To jedno słowo było zbyt małe, by pomieścić wszystko, co czuł.

Żal, który dusił go od środka. Rozczarowanie – wobec siebie, wobec tego, jak łatwo pozwolił, by jedno spojrzenie, jedna chwila, odebrały mu wszystko. Strach, który przez dwa miesiące kazał mu unikać prawdy.

Ale czy było coś więcej, co mógł powiedzieć?

Yvette nie odpowiedziała od razu.

Patrzyła na niego długo, a jej spojrzenie było pełne emocji, których nie potrafił odczytać. Gdzieś w jej oczach widział gniew – nie ten wybuchowy, który przemija po chwili, ale ten cichy, który narasta przez długie dni, tygodnie, miesiące.
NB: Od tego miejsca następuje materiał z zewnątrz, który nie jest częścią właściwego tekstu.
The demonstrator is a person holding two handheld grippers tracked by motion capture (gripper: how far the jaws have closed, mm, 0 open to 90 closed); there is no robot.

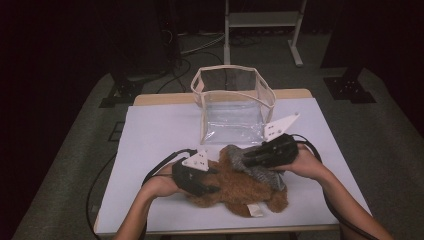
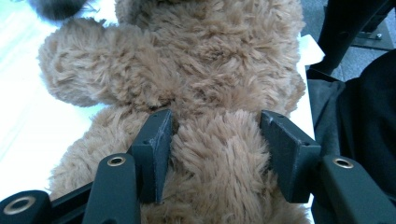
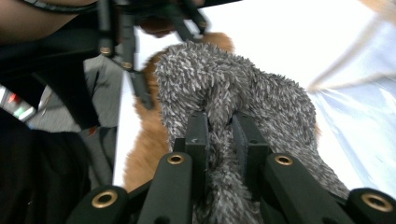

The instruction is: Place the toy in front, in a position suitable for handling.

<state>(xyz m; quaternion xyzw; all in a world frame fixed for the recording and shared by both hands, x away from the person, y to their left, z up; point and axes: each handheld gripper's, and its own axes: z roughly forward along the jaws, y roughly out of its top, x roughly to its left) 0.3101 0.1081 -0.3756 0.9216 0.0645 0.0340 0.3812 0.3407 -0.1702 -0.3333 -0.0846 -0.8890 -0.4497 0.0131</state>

Widziała, jak on odchodzi, widziała, jak zostawia ją bez słowa wyjaśnienia. Jak milczy, jak pozwala jej wierzyć, że to wszystko było jej winą.

A teraz wraca i mówi przepraszam.

To wszystko?

– Przepraszasz? – Jej głos był spokojny, ale w tej ciszy kryło się coś niebezpiecznego. – Za co dokładnie?

Jaeyun przełknął ślinę.

– Za wszystko.

– Za wszystko? – powtórzyła, unosząc brew. – Za dwa miesiące ciszy? Za to, że zostawiłeś mnie bez słowa? Za to, że uwierzyłeś w coś, co nie było prawdą, a nawet nie spróbowałeś się dowiedzieć, co naprawdę się stało?
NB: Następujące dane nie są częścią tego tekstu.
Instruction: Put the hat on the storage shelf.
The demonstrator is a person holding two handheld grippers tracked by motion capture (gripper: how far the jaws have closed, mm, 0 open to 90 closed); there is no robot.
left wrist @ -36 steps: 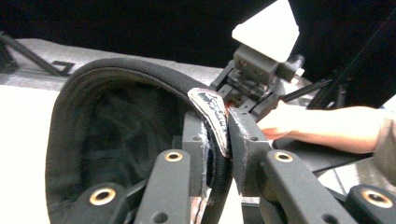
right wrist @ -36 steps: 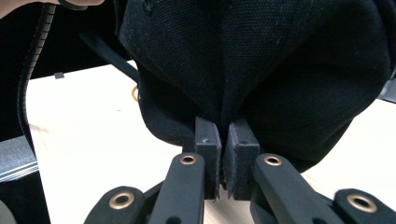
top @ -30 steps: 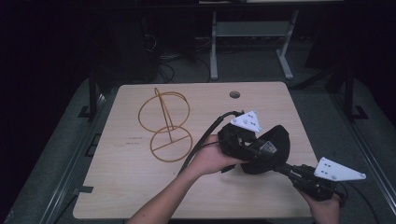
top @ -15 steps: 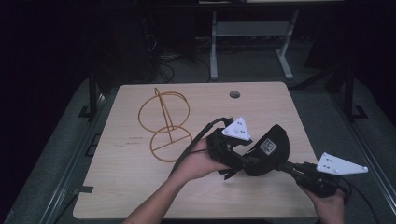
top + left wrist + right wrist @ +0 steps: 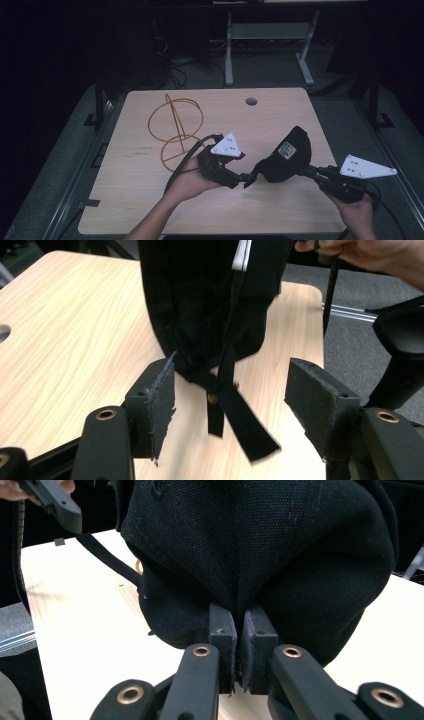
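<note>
Above the pale wooden table [image 5: 150,200], in the high view, a black canvas cap with a white label [image 5: 287,157] hangs clear of the surface, between the two hands; right gripper [image 5: 306,171] clamped on its rear edge, left gripper [image 5: 247,179] at its near side by the dangling strap; a gold wire hat stand [image 5: 175,130] sits well apart toward the far left.

Left gripper view: the left gripper [image 5: 230,407] has its jaws apart, just been opening; the cap [image 5: 200,300] hangs beyond them, its black adjuster strap [image 5: 235,415] drooping between the pads, brushing the left one at most, not pressed by either.

Right gripper view: the right gripper [image 5: 239,630] has its jaws together on a pinched fold of the cap [image 5: 260,545]; cloth bunches above the pads, the crown bulging over them.

Handling, by judgement: light, soft, floppy; it sags wherever unsupported, so one pinch leaves it swinging; woven canvas should not slip. Best holds look like the stitched rim or the stiffer brim; the thin strap would twist.
</note>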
Każde słowo uderzało w niego jak cios.

Zasłużony cios.

Zacisnął dłonie, czując znajome napięcie w mięśniach, jakby jego ciało przygotowywało się na walkę. Ale to nie była walka, którą mógł wygrać siłą.

– Tak. – Jego głos był cichy, chropowaty. – Za wszystko to, co powiedziałaś. I za rzeczy, których nawet nie umiem nazwać, ale które wiem, że cię zraniły.

Yvette odwróciła wzrok, a jej rzęsy zadrżały, jakby próbowała powstrzymać emocje.

– Myślałam, że ci na mnie zależało.

Te słowa były najgorsze. Gorsze niż oskarżenia, gorsze niż gniew.

Jaeyun poczuł, jak coś w nim się kurczy.

– Zależało. Nadal zależy.

Wtedy w końcu na niego spojrzała.

A on zobaczył w jej oczach coś, co sprawiło, że jego serce zatrzymało się na ułamek sekundy.

To nie była tylko złość. To było rozczarowanie. A Jaeyun nie był pewien, czy jest coś, co może zrobić, by to naprawić.

Yvette patrzyła na niego bez wyrazu, ale w jej oczach czaiło się coś, co sprawiało, że ciężar jego własnych błędów stawał się niemal nie do zniesienia.

– Nie wiem, czy ci wierzę, Jaeyun.

To zdanie rozbrzmiało w jego głowie niczym echo. Powoli, boleśnie.

Nie krzyczała. Nie oskarżała.

Po prostu powiedziała to w taki sposób, jakby naprawdę nie była pewna, czy ma jeszcze siłę, by w niego wierzyć.

Zacisnął dłonie, ale tym razem nie był to odruch irytacji – to był strach. Strach, że ją stracił. Że już za późno.

– Yvette... – jego głos był słaby, pełen napięcia, którego nie potrafił ukryć. – Proszę...

Ale nie był nawet pewien, o co prosi. O wybaczenie? O jeszcze jedną szansę? O to, by go nie odpychała, mimo że to on pierwszy odwrócił się od niej?

Yvette powoli wypuściła powietrze, jakby próbowała opanować własne emocje.

– Nie mogę tak po prostu ci zaufać, Jaeyun. – Jej głos był cichy, ale stanowczy. – Nie po tym, jak pozwoliłeś mi myśleć, że nic między nami nie znaczyło.

To go zabolało. Ale czy nie miała racji? Czy przez te dwa miesiące nie robił właśnie tego – nie sprawiał, że mogła myśleć, że była dla niego nikim?

– Nie byłem gotowy. – Słowa wyrwały się z niego, zanim zdążył je przemyśleć.

Yvette zmarszczyła brwi.

– Gotowy na co?

Jaeyun przełknął ślinę.

– Na ciebie.

W pokoju zapadła cisza.

Yvette patrzyła na niego długo, jakby ważyła każde słowo, jakby próbowała zdecydować, czy jego odpowiedź ma jakąkolwiek wartość.

Ale on nie był pewien, czy była to odpowiedź, którą chciała usłyszeć.

notka od autorki

Zostało już tylko kilka rozdziałów do końca, więc mam nadzieję, że w tym miesiącu zakończę tą książkę.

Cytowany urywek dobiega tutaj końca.